Pour ce qui est de la recommandation visant à ce que le pays incorpore pleinement la Convention relative aux droits de l'enfant, ainsi que la Convention sur l'élimination de toutes les formes de discrimination à l'égard des femmes, les Tuvalu tiennent à souligner que cette recommandation requiert un examen attentif et la tenue de larges consultations, au niveau national, avec toutes les parties prenantes. Les Tuvalu demandent le soutien financier et technique de la communauté internationale aux fins de la mise en oeuvre des recommandations qui leur ont été adressées, a ajouté Mme Niko.
MME VICTORIA FORMAN HARDY (Royaume-Uni) a félicité les Tuvalu tout en prenant acte des contraintes en termes de capacité auxquelles le pays a été confronté en préparant son Examen. Il est remarquable que malgré ces contraintes, les Tuvalu ait été représenté à Genève en décembre 2009, a noté la délégation britannique.

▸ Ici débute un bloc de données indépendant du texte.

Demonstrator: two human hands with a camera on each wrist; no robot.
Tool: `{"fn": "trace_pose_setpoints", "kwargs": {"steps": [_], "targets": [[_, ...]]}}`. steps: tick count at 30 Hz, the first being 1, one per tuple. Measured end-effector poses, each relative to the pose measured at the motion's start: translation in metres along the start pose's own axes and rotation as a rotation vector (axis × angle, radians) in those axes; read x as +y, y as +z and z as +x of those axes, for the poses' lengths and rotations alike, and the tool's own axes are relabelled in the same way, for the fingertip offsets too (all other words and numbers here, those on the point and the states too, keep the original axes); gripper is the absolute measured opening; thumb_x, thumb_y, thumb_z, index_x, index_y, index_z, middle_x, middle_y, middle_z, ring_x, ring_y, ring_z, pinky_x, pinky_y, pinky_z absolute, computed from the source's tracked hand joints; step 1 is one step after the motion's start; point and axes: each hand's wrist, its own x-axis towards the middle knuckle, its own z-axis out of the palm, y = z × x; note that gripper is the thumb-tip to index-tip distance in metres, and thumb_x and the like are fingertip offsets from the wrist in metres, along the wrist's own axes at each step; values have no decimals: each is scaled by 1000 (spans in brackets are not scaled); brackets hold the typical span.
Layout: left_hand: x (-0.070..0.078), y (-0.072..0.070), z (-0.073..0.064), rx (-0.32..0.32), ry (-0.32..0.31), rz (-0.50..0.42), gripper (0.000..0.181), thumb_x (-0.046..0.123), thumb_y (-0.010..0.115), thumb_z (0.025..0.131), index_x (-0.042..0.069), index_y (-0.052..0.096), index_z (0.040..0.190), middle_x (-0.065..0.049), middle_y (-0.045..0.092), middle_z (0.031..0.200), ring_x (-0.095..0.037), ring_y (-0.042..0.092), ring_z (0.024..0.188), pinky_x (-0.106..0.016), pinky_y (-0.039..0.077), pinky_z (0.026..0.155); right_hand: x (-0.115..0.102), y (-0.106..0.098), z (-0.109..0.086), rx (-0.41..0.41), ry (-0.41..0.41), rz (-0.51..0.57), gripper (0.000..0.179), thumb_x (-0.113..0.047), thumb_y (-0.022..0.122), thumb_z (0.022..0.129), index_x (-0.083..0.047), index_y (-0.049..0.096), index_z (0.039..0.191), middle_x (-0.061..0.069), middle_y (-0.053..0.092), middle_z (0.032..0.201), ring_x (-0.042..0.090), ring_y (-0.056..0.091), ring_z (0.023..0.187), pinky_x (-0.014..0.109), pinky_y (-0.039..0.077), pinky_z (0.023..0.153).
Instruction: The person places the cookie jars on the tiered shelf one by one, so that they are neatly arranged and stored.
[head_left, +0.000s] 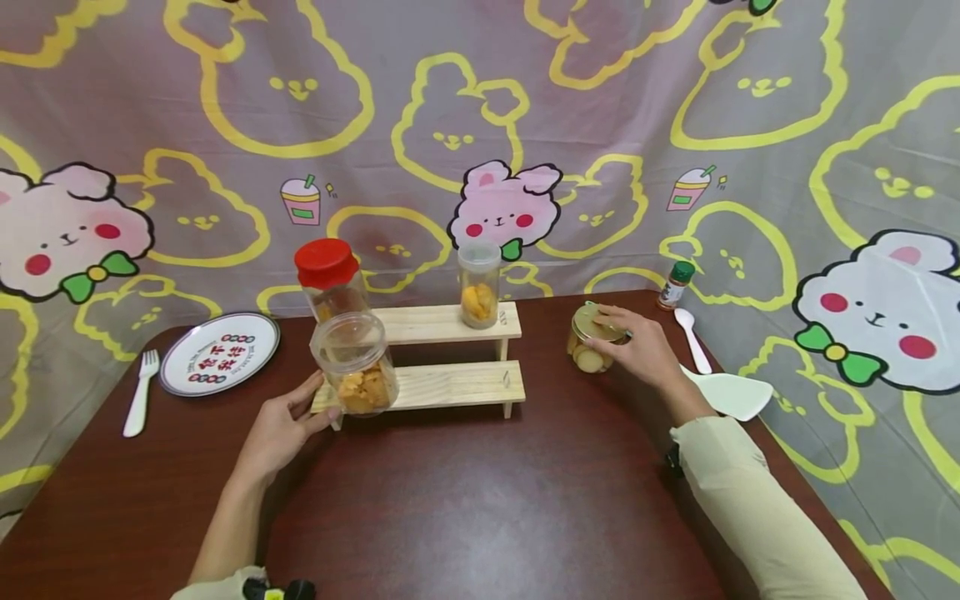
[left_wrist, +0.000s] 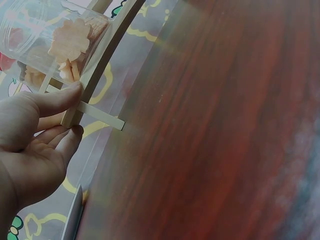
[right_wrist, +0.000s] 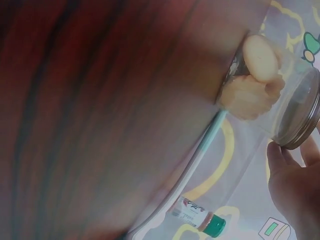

M. MICHAEIL MCBRYDE (Nouvelle Zélande) a déclaré que les Tuvalu sont le deuxième Etat de la région à passer l'Examen périodique universel et a tenu à signaler que la préparation de cet exercice a donné lieu à un processus participatif. Il s'agit d'une tâche ardue pour un petit Etat insulaire et la mise en œuvre le sera également. Aussi, un séminaire a-t-il été tenu en décembre 2008 dans le but d'assister les gouvernements des îles du pacifique dans le processus de l'Examen périodique universel : les représentants des Tuvalu ont pu faire profiter leur collègues et autres Etats de leur expérience, ce qui a grandement contribué au succès du séminaire.
MME MARGARETA PLODER (Amnesty International) a déclaré que son organisation soutient un grand nombre des recommandations faites par les Etats membres aux Tuvalu, dont celle relative à la législation sur la famille, le droit foncier et les abus sexuels à l'encontre des enfants, ainsi que sur la mise en place d'une stratégie de lutte contre la violence domestique et la discrimination fondée sur le sexe.
Amnesty a saisi l'occasion pour demander aux Tuvalu de renforcer leur législation pour protéger les femmes et les enfants contre la violence. Le statut culturel des femmes contribue de perpétuer la violence à leur encontre. Il est important de lutter contre toute mesure discriminatoire qui pourrait être inscrite dans la législation du pays, a souligné le représentant.
M. YVES LADOR (Earthjustice) a rappelé que le changement climatique menace l'avenir des droits de l'homme aux Tuvalu, tels que le droit à l'alimentation, à l'eau potable et à un logement décent. Par conséquent, l'organisation a encouragé les Tuvalu à dûment informer sa population sur les questions de changement climatique. Le droit à un environnement écologiquement durable nécessite la mise en place d'une politique forte et déterminée. Il ne suffit cependant pas de prendre des mesures au niveau national.
Le droit à recevoir de l'aide dans une situation d'urgence et la reconnaissance éventuelle du statut des réfugiés environnementaux doivent être acquis au niveau international. La communauté internationale a clairement le devoir de ne pas contribuer à une aggravation de la situation climatique et Earth Justice lance par conséquent un appel au Conseil pour qu'il envisage quelles mesures pourraient être prises par la communauté internationale afin de permettre aux Tuvalu de protéger tous les droits de l'homme de sa population.
M. JOHN FISHER (Réseau juridique canadien VIH/sida) a remarqué que durant le dialogue interactif qui s'est déroulé lors de l'Examen périodique universel des Tuvalu en décembre 2008, le pays avait dit qu'il respectait les droits de toute personne indépendamment de son orientation sexuelle. Aussi, le représentant a-t-il regretté la persistance de certaines lois qui pénalisent les relations sexuelles entre personnes du même sexe aux Tuvalu; le pays envisage-t-il d'abroger ces lois ?
LES REPONSES DES TUVALU
Concluant l'examen des Tuvalu, MME NIKO a une fois de plus demandé l'aide et l'assistance de la communauté internationale afin que le pays soit en mesure d'assurer le plein respect des recommandations qui lui ont été adressées.
Source : Nations unies, Genève, mars 2009.